PROBLEM DETAILS:
Word for word, transcribe the data below from the line with "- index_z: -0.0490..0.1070" to the line with "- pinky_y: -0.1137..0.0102", keeping both of those lines.

(Extracted records)
════
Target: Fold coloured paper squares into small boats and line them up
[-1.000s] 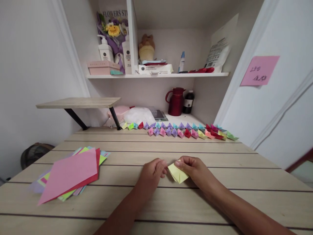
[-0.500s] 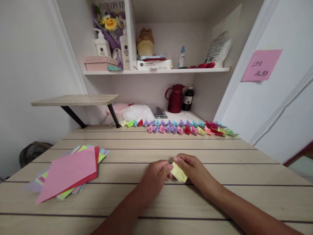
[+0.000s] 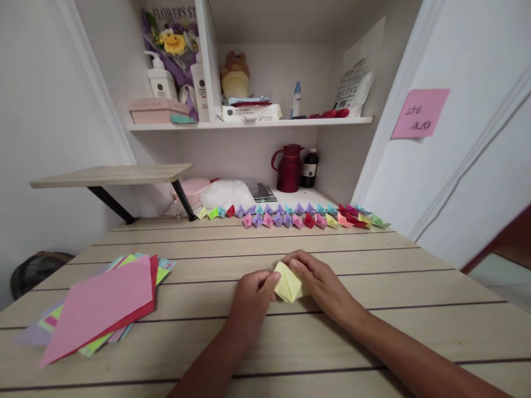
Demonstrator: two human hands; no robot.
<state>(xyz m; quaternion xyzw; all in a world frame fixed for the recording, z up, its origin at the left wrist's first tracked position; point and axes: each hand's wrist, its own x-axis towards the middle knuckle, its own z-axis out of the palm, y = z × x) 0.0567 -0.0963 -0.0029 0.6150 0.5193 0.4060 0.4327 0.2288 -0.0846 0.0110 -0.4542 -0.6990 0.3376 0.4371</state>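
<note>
Yellow folded paper (image 3: pixel 287 283) sits between the two hands, just over the counter (image 3: pixel 373 309). The left hand (image 3: pixel 251 301) pinches its left corner, the right hand (image 3: pixel 317 279) pinches its far side, both equally close.

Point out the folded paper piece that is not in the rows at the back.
The pale yellow piece, held between the left hand and right hand; every other one sits in the rows along the far edge.
</note>
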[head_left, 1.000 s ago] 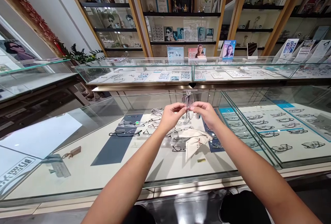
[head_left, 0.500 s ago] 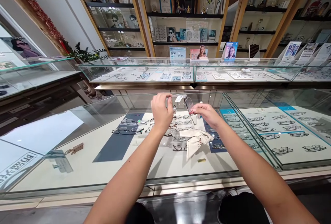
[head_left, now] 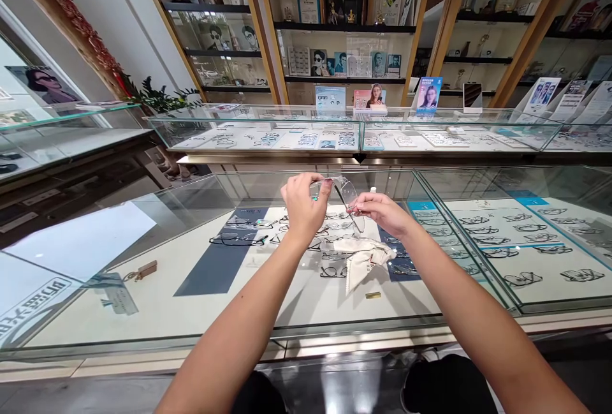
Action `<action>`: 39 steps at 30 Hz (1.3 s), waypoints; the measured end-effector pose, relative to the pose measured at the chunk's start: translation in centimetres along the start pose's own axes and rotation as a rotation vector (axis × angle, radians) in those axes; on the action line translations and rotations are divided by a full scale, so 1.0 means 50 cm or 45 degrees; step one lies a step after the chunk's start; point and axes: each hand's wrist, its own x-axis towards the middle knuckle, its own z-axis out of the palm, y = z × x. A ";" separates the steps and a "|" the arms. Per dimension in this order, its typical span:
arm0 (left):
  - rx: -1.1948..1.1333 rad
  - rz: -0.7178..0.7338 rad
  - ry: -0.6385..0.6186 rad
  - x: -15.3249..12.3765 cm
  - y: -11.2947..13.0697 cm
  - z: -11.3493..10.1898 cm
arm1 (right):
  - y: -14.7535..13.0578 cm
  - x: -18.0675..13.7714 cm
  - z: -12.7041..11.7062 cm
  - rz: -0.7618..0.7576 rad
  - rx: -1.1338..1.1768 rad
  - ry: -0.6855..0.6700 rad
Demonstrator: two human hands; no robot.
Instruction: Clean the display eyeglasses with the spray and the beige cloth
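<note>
A pair of thin-framed eyeglasses point(head_left: 347, 193) is held up over the glass counter, between my two hands. My left hand point(head_left: 306, 205) has its thumb and fingers closed on the left part of the eyeglasses. On the other side, my right hand point(head_left: 383, 212) pinches the frame by the lens between thumb and fingertips. Below them a cream cleaning cloth point(head_left: 366, 258) lies crumpled on the counter top. Nearer to me is a small gold-coloured bar point(head_left: 373, 295). My left fingers partly hide the eyeglasses.
The glass display counter point(head_left: 268, 331) in front of me holds rows of eyeglasses on pale and blue panels. A small brown block with a cord point(head_left: 143, 270) is at the left. Farther back stand a second glass counter point(head_left: 287, 159) and shelves with framed pictures.
My left hand has moved slightly right, closer to my right hand, and its thumb now meets the eyeglasses. The eyeglasses have turned to a different angle. The cloth stays in place.
</note>
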 end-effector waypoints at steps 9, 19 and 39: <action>-0.070 0.200 0.256 -0.018 0.022 0.003 | -0.007 -0.009 -0.001 -0.062 0.255 -0.103; 0.081 0.560 -0.115 -0.062 0.057 0.019 | -0.038 -0.024 -0.011 -0.223 0.373 -0.034; -0.089 0.202 -0.816 -0.096 0.059 0.096 | -0.076 -0.018 -0.115 -0.547 0.611 0.237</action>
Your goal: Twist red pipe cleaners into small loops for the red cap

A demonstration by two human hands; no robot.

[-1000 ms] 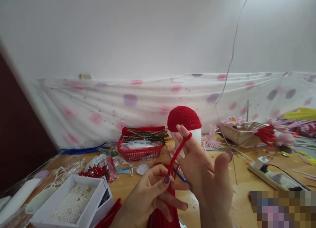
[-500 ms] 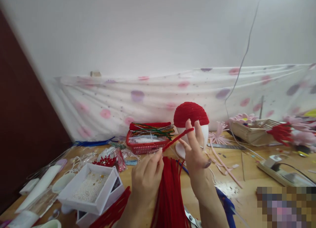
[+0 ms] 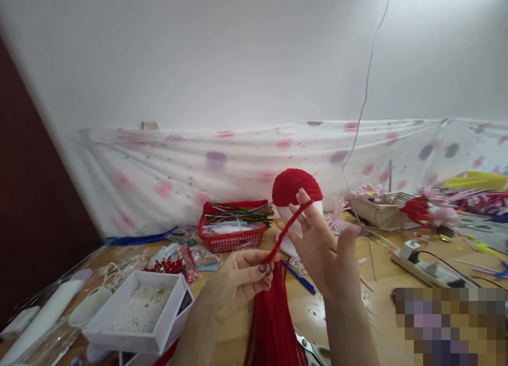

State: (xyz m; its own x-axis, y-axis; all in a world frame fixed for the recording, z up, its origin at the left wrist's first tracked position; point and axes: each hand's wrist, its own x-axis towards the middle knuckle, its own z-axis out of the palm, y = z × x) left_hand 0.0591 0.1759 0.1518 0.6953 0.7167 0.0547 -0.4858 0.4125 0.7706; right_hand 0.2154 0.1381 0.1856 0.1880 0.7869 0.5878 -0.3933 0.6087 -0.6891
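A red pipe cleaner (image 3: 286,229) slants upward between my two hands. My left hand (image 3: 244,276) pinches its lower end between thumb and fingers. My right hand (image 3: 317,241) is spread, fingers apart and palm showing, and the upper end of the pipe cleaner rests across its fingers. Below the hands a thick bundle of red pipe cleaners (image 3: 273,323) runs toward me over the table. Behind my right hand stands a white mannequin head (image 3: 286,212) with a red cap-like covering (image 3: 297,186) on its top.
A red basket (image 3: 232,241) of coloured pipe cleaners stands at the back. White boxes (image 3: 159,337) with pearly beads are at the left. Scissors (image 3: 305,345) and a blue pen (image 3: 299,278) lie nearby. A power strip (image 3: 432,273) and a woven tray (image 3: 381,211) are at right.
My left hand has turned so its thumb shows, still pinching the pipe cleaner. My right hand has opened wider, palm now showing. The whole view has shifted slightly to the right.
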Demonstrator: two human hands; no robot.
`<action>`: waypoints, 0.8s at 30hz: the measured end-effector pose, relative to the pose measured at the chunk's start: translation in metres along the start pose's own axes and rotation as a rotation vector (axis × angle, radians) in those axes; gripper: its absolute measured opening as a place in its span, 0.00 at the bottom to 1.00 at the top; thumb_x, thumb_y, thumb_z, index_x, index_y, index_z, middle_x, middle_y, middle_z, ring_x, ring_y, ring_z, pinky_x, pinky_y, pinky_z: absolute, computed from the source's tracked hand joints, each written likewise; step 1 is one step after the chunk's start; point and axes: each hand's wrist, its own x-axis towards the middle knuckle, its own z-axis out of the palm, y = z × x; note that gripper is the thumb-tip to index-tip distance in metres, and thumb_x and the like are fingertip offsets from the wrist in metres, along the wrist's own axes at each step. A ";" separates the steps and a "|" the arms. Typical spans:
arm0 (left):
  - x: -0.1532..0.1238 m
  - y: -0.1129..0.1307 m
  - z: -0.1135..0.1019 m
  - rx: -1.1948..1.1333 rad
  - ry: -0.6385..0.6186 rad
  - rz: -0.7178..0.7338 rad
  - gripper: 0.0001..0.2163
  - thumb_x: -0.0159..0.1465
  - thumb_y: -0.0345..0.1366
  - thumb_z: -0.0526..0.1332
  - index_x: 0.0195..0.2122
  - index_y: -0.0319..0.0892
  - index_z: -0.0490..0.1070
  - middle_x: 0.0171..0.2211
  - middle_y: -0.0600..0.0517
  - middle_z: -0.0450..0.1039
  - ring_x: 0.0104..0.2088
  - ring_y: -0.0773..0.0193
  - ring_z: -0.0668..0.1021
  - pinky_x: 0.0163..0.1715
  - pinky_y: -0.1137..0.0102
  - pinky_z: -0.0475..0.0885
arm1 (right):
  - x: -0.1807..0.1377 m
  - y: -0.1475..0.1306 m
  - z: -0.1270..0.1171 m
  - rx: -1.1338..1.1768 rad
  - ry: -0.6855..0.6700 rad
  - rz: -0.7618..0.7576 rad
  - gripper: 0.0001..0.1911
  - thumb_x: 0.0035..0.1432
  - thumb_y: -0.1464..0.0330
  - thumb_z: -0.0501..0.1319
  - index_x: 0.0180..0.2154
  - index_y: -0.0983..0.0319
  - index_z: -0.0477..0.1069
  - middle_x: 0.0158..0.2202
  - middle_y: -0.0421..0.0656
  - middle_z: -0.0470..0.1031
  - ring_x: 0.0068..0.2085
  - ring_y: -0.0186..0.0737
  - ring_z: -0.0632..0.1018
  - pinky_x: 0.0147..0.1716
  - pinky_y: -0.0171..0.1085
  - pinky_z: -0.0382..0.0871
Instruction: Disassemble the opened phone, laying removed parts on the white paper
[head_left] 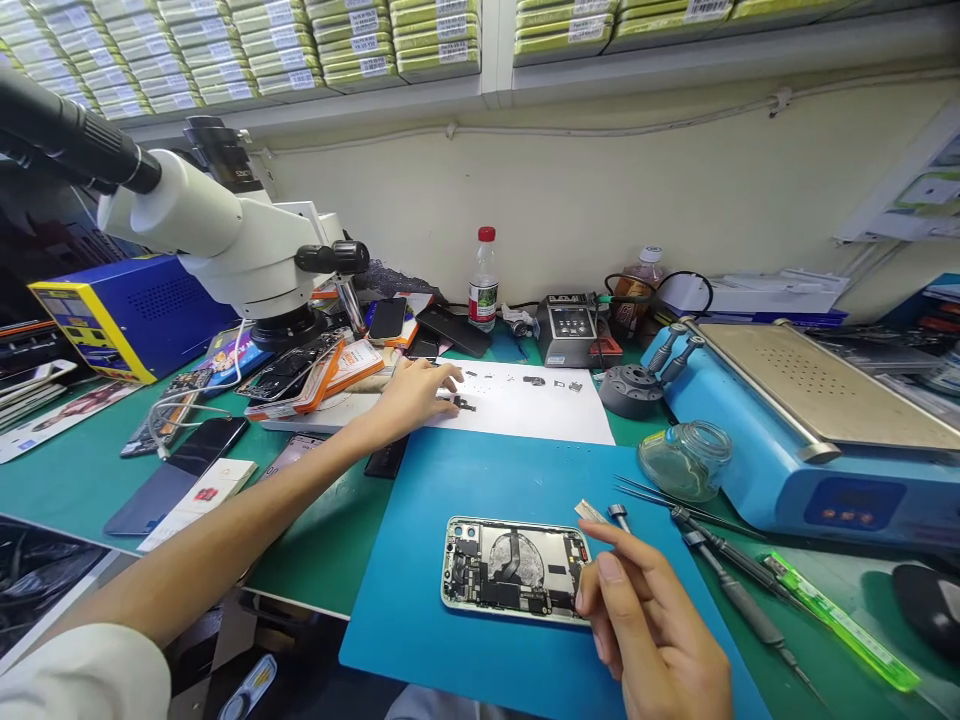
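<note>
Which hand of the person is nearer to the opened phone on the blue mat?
The right hand is nearer, at the right end of the phone. The left hand is farther away, over the white paper beyond the mat.

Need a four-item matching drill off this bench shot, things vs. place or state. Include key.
Column 1
1. opened phone
2. left hand
3. glass jar
4. plastic bottle

Column 2
A. beside the blue machine
B. upright, with a red cap
C. lying on the blue mat, inner parts exposed
D. fingers at the white sheet, near a small dark part

Pairs: 1-C, 2-D, 3-A, 4-B
</note>
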 end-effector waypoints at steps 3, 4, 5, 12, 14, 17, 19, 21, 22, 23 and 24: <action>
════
EXERCISE OUTPUT:
  - index_z: -0.0490..0.1070
  - middle_x: 0.0171..0.2211
  - middle_y: -0.0600..0.0517
  - middle_z: -0.0450..0.1039
  - ring_x: 0.0104..0.2088
  - ring_y: -0.0773..0.0193
  - ring_z: -0.0668..0.1021
  - pinky_x: 0.0163..0.1715
  - pinky_y: -0.1137..0.0102

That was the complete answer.